# Assignment:
Each line holding the word "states" must appear in the answer, copied from the entries.

─── Records for this task

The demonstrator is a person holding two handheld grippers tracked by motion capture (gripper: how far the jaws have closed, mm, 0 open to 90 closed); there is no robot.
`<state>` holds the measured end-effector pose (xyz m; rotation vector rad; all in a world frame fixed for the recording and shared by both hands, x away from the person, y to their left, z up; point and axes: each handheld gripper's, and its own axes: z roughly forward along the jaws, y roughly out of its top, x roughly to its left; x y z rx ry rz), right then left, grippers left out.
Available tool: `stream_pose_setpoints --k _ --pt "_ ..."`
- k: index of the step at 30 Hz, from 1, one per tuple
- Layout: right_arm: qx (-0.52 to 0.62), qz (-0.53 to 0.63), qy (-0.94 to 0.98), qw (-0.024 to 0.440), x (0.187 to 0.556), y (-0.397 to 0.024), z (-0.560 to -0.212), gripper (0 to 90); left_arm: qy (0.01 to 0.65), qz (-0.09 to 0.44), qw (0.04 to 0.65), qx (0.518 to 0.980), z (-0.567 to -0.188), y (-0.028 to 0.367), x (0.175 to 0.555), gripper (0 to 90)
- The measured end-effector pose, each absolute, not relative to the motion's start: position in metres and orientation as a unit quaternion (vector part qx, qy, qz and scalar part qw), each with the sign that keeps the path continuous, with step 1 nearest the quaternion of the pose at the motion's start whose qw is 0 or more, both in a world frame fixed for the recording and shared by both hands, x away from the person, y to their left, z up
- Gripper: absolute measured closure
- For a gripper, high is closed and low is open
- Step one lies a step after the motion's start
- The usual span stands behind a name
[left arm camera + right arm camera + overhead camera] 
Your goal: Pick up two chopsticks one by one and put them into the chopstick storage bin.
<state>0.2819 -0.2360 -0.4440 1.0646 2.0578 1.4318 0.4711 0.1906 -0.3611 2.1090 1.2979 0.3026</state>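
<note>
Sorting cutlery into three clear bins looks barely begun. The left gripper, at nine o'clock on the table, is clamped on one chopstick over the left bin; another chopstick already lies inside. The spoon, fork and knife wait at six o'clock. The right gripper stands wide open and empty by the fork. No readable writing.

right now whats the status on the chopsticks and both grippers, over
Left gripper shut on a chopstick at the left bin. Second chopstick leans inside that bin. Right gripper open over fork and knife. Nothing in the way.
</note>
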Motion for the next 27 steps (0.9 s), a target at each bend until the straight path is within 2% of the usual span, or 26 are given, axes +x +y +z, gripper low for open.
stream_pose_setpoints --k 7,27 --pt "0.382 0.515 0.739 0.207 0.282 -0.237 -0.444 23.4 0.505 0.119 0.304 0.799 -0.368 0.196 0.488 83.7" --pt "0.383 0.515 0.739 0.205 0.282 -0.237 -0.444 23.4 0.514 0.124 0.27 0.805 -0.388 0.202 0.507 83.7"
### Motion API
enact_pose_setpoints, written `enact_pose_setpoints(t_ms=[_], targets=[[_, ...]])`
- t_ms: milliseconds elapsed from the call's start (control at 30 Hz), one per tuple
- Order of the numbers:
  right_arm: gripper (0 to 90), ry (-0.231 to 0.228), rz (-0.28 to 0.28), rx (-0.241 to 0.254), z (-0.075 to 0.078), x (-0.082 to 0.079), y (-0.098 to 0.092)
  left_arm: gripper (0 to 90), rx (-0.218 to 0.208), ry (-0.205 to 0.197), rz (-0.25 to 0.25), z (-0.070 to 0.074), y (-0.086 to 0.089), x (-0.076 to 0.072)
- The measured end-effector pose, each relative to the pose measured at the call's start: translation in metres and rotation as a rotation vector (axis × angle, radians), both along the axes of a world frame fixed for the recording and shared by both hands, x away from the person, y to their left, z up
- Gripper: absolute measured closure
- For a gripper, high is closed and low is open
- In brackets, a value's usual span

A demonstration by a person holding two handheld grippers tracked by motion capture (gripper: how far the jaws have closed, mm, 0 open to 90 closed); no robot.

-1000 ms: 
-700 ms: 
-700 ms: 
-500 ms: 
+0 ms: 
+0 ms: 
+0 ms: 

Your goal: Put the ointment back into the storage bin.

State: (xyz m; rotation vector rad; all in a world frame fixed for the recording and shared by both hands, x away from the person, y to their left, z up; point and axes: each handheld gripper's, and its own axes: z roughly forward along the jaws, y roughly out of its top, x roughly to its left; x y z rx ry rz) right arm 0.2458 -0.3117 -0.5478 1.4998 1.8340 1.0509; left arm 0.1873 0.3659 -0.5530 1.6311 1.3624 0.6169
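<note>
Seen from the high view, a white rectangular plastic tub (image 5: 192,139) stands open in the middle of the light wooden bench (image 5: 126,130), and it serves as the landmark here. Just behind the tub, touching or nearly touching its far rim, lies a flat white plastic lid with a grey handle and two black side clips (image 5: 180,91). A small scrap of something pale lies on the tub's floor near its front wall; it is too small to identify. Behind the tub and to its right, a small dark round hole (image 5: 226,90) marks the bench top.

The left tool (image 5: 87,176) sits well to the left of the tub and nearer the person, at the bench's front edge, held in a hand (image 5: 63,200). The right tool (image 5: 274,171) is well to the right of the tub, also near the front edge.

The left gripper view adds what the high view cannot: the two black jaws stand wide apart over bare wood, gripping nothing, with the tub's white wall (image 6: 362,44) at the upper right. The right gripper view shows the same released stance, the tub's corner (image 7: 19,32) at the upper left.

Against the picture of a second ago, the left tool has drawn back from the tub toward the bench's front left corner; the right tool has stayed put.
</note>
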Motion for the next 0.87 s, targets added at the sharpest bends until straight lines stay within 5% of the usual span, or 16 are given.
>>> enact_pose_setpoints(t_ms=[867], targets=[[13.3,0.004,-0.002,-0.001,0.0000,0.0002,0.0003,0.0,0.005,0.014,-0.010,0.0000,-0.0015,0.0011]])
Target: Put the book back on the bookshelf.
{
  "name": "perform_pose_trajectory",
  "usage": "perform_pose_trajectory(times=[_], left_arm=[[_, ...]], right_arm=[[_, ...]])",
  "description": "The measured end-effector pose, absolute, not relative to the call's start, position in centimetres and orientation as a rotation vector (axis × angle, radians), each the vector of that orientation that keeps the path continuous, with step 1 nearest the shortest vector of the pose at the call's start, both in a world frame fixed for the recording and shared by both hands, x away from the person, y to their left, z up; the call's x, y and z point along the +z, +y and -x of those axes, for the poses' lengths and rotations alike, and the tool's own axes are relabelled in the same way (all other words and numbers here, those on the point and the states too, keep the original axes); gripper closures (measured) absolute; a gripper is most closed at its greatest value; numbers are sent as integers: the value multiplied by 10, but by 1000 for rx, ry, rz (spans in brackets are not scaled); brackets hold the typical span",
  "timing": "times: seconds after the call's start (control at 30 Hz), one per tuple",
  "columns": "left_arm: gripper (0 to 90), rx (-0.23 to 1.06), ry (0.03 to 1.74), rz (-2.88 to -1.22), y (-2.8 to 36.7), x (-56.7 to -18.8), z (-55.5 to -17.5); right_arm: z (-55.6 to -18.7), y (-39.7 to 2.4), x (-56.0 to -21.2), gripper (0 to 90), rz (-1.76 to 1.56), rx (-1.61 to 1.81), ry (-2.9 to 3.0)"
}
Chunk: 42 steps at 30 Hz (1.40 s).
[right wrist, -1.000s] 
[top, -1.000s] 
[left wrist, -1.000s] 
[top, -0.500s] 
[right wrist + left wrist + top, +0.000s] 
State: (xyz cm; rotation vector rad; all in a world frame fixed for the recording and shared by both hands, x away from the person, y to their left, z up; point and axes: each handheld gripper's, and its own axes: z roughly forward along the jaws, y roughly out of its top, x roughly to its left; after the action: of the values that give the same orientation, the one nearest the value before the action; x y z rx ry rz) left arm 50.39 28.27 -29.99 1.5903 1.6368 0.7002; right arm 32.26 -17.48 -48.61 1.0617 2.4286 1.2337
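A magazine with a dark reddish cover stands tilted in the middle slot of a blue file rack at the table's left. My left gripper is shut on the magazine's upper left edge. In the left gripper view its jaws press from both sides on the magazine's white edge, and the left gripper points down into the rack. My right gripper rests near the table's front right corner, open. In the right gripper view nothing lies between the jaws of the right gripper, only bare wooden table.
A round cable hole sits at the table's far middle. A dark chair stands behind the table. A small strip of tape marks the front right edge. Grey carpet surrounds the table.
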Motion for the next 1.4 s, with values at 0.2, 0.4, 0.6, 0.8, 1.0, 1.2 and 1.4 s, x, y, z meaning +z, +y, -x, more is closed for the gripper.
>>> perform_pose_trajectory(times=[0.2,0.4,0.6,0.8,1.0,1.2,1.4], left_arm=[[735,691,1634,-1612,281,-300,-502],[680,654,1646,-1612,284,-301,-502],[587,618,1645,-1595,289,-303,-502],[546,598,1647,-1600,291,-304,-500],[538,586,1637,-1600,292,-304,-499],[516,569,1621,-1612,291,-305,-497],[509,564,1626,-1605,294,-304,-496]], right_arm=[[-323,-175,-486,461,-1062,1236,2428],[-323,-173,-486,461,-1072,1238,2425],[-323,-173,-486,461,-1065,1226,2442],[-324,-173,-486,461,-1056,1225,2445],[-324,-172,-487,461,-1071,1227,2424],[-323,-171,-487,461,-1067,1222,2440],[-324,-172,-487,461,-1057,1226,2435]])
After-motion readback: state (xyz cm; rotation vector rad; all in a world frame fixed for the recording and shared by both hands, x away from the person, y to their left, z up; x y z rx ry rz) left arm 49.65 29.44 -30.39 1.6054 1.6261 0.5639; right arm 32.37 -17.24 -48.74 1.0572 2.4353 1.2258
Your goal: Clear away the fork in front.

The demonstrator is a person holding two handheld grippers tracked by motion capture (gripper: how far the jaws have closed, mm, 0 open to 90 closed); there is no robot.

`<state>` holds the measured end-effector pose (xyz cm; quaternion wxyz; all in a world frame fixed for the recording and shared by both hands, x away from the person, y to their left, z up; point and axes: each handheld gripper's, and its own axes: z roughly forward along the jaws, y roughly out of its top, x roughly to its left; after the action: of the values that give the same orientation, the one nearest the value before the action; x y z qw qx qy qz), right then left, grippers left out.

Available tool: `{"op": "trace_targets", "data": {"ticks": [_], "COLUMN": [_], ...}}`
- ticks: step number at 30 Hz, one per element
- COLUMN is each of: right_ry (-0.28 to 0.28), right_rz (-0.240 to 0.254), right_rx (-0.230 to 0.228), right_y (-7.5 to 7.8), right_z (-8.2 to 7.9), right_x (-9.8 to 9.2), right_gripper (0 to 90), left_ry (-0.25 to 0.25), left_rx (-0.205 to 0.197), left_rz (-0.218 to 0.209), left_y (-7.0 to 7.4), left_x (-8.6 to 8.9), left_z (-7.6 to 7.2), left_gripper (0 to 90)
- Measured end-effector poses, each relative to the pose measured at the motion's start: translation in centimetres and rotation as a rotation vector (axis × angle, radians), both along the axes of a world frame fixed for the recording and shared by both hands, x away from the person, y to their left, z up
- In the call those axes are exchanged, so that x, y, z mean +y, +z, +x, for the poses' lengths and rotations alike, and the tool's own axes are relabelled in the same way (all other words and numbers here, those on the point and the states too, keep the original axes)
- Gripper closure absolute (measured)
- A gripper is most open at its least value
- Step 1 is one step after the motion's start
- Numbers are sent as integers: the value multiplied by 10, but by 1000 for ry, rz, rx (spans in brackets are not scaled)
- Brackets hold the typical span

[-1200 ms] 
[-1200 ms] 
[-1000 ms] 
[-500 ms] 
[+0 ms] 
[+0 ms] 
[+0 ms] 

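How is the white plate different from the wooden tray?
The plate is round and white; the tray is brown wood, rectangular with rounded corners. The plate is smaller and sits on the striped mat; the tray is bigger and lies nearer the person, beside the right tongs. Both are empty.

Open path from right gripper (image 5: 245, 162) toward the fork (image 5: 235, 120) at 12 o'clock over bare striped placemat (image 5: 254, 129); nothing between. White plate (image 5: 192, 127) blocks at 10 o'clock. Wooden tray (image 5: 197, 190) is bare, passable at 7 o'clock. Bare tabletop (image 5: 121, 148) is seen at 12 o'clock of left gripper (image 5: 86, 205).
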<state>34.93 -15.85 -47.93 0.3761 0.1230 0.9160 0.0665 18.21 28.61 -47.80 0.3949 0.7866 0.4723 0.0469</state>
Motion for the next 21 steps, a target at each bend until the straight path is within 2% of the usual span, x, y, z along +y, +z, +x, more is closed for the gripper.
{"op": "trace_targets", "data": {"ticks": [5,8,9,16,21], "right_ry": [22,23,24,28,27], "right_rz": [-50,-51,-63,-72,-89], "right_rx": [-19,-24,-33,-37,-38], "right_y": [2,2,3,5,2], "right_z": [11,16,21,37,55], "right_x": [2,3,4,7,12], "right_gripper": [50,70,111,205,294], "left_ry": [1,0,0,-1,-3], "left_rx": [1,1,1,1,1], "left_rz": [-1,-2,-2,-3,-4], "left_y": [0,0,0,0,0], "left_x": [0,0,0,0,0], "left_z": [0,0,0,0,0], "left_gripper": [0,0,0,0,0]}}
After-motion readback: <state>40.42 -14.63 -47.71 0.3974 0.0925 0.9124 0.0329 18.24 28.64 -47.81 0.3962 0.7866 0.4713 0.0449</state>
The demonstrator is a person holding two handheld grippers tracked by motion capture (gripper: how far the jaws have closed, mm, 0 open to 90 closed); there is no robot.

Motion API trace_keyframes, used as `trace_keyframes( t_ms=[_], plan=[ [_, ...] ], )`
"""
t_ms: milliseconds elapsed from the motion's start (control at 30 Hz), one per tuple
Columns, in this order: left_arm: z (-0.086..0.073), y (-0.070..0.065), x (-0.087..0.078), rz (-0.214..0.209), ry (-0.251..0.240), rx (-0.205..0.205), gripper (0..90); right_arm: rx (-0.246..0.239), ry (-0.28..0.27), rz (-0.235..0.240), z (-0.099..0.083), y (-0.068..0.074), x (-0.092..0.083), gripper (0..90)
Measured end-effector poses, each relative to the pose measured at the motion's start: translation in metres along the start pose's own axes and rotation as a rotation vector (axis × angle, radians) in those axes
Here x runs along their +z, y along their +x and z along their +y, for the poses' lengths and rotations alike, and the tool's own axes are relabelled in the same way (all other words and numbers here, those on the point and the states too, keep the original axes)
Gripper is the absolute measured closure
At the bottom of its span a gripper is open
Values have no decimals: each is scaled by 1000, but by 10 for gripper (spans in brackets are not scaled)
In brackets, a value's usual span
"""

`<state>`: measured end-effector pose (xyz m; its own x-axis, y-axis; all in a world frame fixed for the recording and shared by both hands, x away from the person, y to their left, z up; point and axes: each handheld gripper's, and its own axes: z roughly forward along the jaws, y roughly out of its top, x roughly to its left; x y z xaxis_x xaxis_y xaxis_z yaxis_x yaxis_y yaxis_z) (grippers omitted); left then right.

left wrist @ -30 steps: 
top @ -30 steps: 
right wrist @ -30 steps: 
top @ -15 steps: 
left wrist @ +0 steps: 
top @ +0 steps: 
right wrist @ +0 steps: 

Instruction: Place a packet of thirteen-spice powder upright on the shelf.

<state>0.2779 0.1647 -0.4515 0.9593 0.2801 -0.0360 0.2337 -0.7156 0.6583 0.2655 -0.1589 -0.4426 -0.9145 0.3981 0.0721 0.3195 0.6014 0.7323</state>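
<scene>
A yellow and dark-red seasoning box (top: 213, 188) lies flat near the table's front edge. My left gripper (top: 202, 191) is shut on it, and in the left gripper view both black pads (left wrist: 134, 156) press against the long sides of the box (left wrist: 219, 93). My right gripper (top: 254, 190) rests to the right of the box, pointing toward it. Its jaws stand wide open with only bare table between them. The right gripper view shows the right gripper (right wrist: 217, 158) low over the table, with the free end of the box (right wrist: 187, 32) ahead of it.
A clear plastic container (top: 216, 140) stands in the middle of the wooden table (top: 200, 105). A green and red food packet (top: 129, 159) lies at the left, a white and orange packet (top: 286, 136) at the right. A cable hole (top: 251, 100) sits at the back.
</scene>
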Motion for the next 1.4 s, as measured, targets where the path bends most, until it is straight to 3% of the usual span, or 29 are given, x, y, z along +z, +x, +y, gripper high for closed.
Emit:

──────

# Response to this exercise:
  "description": "The measured end-effector pose, absolute, not relative to the call's start, position in centimetres and orientation as a rotation vector (axis × angle, radians), each the vector of that orientation that keeps the path continuous, with step 1 nearest the shortest vector of the pose at the call's start, both in a world frame fixed for the recording and shared by both hands, x away from the person, y to their left, z up; the call's x, y and z point along the +z, +y and -x of those axes, for the poses' lengths and rotations alike, and the tool's own axes are relabelled in the same way (all other words and numbers here, those on the point and the states too, keep the original axes); gripper closures (measured) absolute; a gripper is most closed at its greatest value; numbers are sent as integers: the value multiplied by 10, but by 1000 for rx, ry, rz (spans in brackets are not scaled); brackets hold the typical span",
- In the call those axes are exchanged, so that x, y, z mean +y, +z, +x, for the poses' lengths and rotations alike, and the tool's own axes are relabelled in the same way (all other words and numbers here, those on the point and the states too, keep the original axes)
Here x runs along their +z, y along their +x and z along their +y, for the poses' lengths and rotations alike, and the tool's own axes are relabelled in the same way (all other words and numbers here, those on the point and the states too, keep the original axes)

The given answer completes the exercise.